2020年5月3日
~お品書き~
一杯目 グレンフィディック12年 ストレート
二杯目 グレンフィディック12年 ストレート
三杯目 バランタイン12年 ストレート
ウイスキーをストレートで飲まないと何となしに勿体無いような気がするようになって三月ほどが経った。素人が味を占めて飲み始め、半端な知識でウイスキーの良し悪しを思考するようになった。今が最もみすぼらしい段階かもしれない。

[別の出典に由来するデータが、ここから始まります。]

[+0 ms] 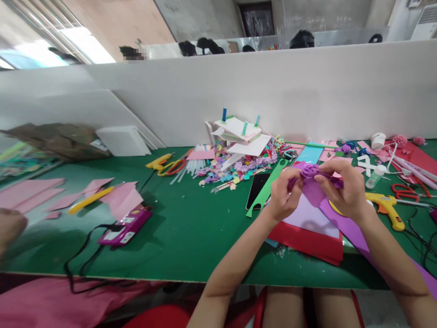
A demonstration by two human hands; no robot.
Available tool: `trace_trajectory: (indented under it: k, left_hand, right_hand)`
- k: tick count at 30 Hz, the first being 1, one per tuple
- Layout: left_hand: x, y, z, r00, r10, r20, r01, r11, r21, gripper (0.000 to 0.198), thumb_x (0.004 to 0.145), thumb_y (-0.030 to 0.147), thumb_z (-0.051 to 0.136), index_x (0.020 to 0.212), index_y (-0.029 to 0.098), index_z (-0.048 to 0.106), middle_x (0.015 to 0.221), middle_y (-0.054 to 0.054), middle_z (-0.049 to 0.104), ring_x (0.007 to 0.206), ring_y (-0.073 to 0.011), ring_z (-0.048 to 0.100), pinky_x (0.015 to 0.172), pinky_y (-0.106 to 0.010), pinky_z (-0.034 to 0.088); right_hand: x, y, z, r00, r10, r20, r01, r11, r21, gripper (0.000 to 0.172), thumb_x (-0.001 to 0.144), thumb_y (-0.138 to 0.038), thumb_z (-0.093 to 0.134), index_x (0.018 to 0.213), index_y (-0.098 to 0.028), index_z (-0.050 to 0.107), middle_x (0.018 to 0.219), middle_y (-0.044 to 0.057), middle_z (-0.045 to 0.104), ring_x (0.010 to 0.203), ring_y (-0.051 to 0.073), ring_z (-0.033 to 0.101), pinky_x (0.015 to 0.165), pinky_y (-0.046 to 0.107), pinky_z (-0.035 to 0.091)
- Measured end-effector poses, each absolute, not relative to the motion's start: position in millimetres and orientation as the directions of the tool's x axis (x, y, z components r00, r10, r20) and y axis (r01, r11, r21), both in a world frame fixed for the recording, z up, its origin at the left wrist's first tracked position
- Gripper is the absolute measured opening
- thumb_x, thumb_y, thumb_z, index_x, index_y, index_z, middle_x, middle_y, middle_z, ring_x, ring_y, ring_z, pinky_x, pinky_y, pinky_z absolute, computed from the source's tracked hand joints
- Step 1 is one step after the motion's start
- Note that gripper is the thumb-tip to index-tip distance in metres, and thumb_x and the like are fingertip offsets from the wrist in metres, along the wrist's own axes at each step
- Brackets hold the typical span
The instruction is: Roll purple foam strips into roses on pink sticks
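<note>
A purple paper flower (pixel 310 171) with a curled, rose-like centre is held between both hands above the table. My left hand (pixel 286 189) pinches its left side with thumb and fingers. On the other side, my right hand (pixel 343 187) grips the flower's right edge, fingers bent round it. Part of a purple petal hangs down between the hands. Beneath them lie lilac sheets (pixel 303 221), red sheets (pixel 307 241) and a long purple strip (pixel 348 223). A yellow glue gun (pixel 385 207) rests just right of my right hand.
A black phone (pixel 256 191) and a green strip (pixel 269 189) lie left of my hands. Colourful small flowers (pixel 239 164) are heaped at the back under white cards (pixel 251 145). Red scissors (pixel 404 192) lie right. A purple power strip (pixel 126 228) and another person's hand (pixel 12 228) are left.
</note>
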State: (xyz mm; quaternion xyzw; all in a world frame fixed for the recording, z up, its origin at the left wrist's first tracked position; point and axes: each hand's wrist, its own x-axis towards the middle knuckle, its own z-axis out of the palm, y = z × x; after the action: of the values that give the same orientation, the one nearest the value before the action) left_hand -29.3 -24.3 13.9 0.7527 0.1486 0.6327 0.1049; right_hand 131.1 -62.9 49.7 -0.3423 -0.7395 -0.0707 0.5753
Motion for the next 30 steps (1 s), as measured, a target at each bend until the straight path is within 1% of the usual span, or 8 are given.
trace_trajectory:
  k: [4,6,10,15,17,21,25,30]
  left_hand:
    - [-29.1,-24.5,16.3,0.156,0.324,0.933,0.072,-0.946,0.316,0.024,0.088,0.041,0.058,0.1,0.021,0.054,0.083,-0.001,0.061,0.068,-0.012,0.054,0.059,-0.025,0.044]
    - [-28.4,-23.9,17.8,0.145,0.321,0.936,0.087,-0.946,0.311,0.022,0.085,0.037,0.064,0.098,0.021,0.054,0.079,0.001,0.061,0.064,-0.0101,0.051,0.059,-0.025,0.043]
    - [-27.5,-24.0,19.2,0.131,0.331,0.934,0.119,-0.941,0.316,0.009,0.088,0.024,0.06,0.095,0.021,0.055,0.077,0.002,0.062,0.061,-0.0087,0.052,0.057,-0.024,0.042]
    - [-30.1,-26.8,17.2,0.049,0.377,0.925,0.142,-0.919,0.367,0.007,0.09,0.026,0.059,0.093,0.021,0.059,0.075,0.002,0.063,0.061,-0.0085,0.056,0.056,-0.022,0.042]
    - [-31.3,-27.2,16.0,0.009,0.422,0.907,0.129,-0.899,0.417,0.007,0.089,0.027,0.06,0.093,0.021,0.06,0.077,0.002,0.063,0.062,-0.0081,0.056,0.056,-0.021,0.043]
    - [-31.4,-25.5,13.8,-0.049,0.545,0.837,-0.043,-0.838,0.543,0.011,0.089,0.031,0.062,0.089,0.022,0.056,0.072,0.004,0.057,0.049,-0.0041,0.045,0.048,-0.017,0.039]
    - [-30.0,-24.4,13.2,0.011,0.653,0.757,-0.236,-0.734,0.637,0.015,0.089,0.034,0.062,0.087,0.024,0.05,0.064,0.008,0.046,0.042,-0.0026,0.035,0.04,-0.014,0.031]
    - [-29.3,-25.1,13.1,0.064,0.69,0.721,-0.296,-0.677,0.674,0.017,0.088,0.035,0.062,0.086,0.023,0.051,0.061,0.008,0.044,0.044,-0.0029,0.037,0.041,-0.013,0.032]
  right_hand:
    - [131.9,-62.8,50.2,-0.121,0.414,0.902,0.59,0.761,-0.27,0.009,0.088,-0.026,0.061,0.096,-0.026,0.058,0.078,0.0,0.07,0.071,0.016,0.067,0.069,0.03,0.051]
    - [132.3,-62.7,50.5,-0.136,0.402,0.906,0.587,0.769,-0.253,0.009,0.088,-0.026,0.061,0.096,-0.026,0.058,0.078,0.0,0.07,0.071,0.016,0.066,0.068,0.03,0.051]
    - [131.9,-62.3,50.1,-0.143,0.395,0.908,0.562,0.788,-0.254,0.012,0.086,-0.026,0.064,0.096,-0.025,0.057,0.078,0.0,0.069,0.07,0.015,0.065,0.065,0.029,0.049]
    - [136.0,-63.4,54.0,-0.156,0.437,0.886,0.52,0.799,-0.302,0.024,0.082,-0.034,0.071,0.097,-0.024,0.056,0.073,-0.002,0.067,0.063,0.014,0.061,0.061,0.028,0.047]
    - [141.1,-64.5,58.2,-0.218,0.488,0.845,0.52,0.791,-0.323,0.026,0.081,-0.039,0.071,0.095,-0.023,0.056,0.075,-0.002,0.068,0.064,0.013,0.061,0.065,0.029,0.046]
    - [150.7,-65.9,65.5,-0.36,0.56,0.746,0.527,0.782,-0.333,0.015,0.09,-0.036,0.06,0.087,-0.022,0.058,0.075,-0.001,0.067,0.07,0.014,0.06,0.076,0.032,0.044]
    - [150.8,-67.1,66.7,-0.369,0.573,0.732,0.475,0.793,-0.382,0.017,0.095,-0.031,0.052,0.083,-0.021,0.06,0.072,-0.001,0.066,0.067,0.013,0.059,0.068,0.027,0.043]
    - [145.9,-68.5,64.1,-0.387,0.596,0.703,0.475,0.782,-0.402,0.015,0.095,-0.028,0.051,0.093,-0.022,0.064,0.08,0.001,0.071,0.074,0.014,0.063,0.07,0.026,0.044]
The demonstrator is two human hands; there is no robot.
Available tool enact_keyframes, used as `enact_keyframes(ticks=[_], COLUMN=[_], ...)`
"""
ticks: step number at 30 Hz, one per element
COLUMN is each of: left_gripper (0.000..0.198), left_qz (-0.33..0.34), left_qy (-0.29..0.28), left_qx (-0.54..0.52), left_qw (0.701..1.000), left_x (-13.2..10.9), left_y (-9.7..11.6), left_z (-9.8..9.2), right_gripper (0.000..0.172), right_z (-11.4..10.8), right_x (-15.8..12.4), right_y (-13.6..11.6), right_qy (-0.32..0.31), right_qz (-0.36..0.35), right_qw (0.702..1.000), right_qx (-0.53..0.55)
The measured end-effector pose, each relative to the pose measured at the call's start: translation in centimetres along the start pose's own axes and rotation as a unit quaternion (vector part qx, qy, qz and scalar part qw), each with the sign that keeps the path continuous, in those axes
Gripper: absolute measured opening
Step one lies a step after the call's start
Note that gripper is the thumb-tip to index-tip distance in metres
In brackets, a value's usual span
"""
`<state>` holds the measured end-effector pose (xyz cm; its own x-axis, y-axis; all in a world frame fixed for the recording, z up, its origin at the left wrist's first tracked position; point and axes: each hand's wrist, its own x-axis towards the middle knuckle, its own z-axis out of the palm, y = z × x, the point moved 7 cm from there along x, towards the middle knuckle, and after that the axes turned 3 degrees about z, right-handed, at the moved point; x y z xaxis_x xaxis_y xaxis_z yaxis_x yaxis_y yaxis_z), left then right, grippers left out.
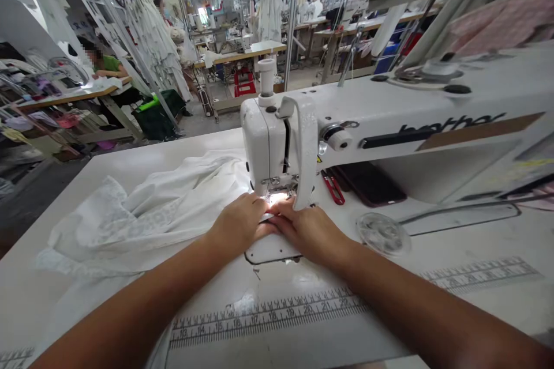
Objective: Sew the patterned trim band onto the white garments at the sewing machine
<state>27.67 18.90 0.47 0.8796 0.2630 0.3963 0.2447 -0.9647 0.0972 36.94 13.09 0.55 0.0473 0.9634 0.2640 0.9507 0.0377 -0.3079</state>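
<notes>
Head view, white fabric [142, 213] trailing left, left hand [237, 225], right hand [309, 233] on it

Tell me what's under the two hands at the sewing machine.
White fabric lies under the left hand and appears to continue beneath the right hand. A white oval plate shows just below them. What lies directly beneath the palms is covered.

Sewing table [108, 170] — white fabric [142, 213], dark phone [367, 183], red snips [333, 187]
</notes>
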Motion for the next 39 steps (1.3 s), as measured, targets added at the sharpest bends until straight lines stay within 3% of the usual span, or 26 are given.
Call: enact_keyframes(ticks=[4, 12, 18, 35, 39], left_gripper=[0.014, 0.024, 0.019, 0.022, 0.023], left_qz=[0.064, 0.217, 0.211, 0.18, 0.192], left_qy=[-0.017, 0.042, 0.016, 0.096, 0.067], left_qx=[0.1, 0.128, 0.102, 0.102, 0.097], left_qw=[0.993, 0.967, 0.972, 0.974, 0.974], left_x=[0.8, -0.3, -1.5, -0.8, -1.2], left_y=[0.1, 2.3, 3.4, 3.1, 3.3], left_z=[0.9, -0.9, -0.7, -1.7, -1.3], right_gripper=[0.02, 0.018, 0.015, 0.013, 0.012], right_z=[-0.1, 0.1, -0.3, 0.1, 0.1], right_x=[-0.1, 0.1, -0.3, -0.3, -0.4], right_y=[0.6, 0.1, 0.2, 0.4, 0.4], right_qy=[0.002, -0.03, -0.055, -0.057, -0.053], right_qz=[-0.003, -0.052, -0.103, -0.12, -0.131], right_qw=[1.0, 0.993, 0.985, 0.981, 0.98], right_qx=[-0.02, -0.102, -0.126, -0.141, -0.138])
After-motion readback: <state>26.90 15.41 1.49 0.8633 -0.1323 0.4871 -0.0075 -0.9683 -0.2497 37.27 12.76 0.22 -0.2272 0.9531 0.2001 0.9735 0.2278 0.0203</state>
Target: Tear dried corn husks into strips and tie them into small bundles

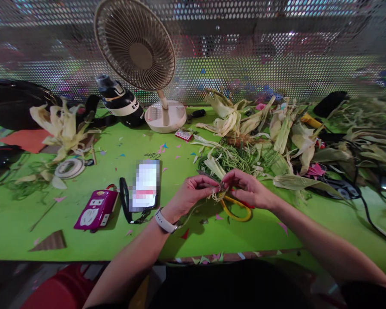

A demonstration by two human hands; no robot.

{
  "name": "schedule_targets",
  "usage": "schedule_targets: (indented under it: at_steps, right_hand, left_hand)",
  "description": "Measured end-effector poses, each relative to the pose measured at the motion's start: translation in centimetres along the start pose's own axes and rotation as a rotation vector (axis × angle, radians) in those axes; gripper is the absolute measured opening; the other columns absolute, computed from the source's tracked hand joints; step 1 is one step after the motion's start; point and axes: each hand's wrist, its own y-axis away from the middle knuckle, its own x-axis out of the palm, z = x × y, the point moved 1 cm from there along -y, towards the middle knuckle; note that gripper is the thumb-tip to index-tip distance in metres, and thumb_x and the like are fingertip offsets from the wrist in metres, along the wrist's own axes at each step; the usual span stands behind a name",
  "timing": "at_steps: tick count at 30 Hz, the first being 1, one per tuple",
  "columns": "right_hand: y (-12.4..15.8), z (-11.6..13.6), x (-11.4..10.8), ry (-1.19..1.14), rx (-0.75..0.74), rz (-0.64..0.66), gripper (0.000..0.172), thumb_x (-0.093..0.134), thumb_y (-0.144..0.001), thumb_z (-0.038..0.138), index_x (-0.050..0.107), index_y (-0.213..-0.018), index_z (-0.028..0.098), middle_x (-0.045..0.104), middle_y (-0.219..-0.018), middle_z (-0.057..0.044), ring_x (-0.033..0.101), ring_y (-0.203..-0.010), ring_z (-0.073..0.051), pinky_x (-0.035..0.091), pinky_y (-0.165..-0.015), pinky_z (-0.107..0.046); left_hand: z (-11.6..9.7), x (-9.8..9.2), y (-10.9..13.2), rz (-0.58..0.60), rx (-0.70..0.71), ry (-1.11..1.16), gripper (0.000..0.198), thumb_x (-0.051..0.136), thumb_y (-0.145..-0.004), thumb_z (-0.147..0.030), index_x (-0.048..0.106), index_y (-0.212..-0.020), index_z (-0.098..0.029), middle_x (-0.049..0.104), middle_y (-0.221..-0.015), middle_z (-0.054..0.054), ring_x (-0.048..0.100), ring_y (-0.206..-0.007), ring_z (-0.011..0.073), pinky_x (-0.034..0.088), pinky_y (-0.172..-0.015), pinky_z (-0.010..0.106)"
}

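Near the middle of the green table (pixel 109 236), my left hand (pixel 199 191) and my right hand (pixel 244 186) meet with pinched fingertips at the knotted end of a pale corn husk bundle (pixel 216 166). Loose husk strands hang from the pinch. Both hands are closed on this end; the exact finger contacts are too small to tell. Yellow-handled scissors (pixel 236 212) lie on the table just below my hands. Behind the bundle spreads a tangle of green strands (pixel 238 159).
A fan (pixel 165 116) and a black bottle (pixel 120 103) stand at the back. A phone (pixel 144 184) and a purple device (pixel 96 209) lie left. Tape (pixel 70 168) is farther left. Dried husks (pixel 283 128) and cables (pixel 366 210) fill the right side.
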Motion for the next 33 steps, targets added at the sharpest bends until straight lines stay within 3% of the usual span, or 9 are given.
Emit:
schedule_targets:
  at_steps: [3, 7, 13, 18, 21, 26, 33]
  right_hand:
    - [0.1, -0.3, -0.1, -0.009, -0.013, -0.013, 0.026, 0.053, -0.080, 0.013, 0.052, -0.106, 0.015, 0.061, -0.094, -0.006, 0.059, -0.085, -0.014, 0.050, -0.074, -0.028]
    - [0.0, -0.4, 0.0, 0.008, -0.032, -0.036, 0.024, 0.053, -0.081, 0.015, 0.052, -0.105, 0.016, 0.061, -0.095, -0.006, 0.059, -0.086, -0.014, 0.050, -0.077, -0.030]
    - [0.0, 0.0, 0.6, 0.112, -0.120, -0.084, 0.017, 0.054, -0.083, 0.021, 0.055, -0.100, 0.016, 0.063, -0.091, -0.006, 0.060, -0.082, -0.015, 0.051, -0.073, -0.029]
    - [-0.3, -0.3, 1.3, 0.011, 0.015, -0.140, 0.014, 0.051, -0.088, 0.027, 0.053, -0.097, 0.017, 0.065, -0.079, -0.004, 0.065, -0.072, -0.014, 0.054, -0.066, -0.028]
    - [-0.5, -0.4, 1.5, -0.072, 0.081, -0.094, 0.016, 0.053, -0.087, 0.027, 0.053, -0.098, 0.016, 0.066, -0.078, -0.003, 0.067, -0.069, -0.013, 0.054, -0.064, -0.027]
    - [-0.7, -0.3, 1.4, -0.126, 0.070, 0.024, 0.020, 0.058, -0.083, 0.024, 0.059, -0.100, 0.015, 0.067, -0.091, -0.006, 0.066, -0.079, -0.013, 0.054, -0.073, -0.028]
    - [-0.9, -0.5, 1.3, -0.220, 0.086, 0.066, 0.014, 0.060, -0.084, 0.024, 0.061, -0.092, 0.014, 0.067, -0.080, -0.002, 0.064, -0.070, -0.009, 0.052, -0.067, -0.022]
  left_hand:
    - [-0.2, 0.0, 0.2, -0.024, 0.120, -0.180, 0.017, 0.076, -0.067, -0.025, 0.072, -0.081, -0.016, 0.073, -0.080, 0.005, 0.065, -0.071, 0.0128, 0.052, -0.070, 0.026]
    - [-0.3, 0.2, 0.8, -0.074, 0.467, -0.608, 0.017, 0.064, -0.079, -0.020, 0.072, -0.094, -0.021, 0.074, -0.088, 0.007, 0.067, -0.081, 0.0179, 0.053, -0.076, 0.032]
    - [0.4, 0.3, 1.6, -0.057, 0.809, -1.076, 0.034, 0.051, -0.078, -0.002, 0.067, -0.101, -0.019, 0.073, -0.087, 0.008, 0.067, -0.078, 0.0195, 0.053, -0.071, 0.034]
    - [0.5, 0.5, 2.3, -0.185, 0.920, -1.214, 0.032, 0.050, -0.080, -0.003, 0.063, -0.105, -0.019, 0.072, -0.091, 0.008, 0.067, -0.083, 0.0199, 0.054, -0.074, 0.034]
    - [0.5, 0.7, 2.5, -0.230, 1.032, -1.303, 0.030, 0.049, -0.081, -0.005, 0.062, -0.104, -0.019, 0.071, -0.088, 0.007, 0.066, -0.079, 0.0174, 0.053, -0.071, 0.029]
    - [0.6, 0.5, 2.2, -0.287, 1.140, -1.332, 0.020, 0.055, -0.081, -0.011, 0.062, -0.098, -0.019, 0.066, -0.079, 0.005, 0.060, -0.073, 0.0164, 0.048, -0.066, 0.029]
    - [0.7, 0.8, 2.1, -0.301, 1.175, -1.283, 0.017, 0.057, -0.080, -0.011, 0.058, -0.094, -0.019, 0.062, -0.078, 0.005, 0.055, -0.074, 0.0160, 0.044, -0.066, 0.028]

グレンフィディックは以前に一度だけ飲んだことがあった。今年の二月末頃で、旧デザインのボトルを買って友人と飲んだ。今回買ったのは新ボトルの方で、自宅近くのリカーマウンテンには新デザインの方しか置いていなかった(ちなみに前回も同じ店で購入した)。はじめに見た時は旧デザインの方が好みかと思ったが、よくよく見直してみると、新デザインの方がスタイリッシュで洗練されているように感じた。V字に入った切れ込みは先進さを感じさせるし、ラベルも新しい方が見映えがする。ただ、化粧箱に関しては旧デザインに一日の長があるように思う。下地が一色の方が落ち着きがあって好ましいと思うのだ。
肝心の味に関しては、単に僕の味覚が鈍感であるからかもしれないが、以前のものと変わらないように感じた。鮮やかな熟成香が立ち、口に含み鼻に香りを送るとさらにフルーティーな香りが広がる。熟成されていることは間違いないが、その熟成感はあまり強く樽が迫ってくるわけではなかった。どちらかといえば夏から秋にかけての果実の香がして、熟成感とのアンバランスがハーモニーとなって感じられた。
三杯目に飲んだバランタイン12年はスタンダードな甘さの感じられるスコッチで、非常に好みだ。含むと口全体に甘みが広がり、舌の中程が少し下がり収まりの良いところを見つけたような感がある。甘さのなかにわずかに感じる苦みがそうさせるのかもしれない。僕のバランタインの飲み方は、香りというよりは味を楽しむ傾向にあるが、半分ほど飲んでからトワイスアップよりは少し少ないほどの水を加えてみると、非常に柔らかな甘い香りが立った。トワイスアップにすると先ほどの苦みなどの細やかな味が消えてしまうが、香りは上質に広がる。どちらも楽しい。
と、ここまで飲んでからグレンフィディックに加水を試さなかったことに気づいた。香りの広がりが美味しいグレンフィディックであればなおさら加水が適しているだろうと思うと少し残念な気がした。次は忘れずに……。